[Task brief]:
Set down, without alteration, the lines from the one that contains "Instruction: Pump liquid" through the final line of the material below.

====== Given data

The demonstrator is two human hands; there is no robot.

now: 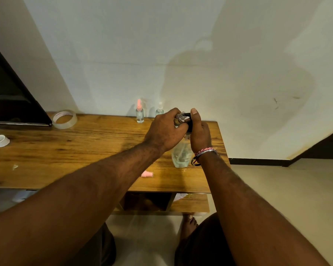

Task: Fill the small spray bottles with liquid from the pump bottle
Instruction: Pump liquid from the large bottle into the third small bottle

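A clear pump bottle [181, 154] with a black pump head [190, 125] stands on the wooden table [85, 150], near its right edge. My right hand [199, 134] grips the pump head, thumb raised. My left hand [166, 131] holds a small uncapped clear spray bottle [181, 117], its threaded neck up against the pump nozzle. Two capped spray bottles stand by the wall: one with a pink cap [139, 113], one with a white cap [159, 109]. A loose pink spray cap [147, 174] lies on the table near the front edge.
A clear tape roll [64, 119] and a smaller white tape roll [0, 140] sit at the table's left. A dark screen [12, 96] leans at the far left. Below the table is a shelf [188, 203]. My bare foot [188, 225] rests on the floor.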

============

[Task output]:
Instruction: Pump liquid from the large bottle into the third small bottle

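A clear pump bottle [181, 154] with a black pump head [190, 125] stands on the wooden table [85, 150], near its right edge. My right hand [199, 134] grips the pump head, thumb raised. My left hand [166, 131] holds a small uncapped clear spray bottle [181, 117], its threaded neck up against the pump nozzle. Two capped spray bottles stand by the wall: one with a pink cap [139, 113], one with a white cap [159, 109]. A loose pink spray cap [147, 174] lies on the table near the front edge.
A clear tape roll [64, 119] and a smaller white tape roll [0, 140] sit at the table's left. A dark screen [12, 96] leans at the far left. Below the table is a shelf [188, 203]. My bare foot [188, 225] rests on the floor.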

Nothing else is needed for the answer.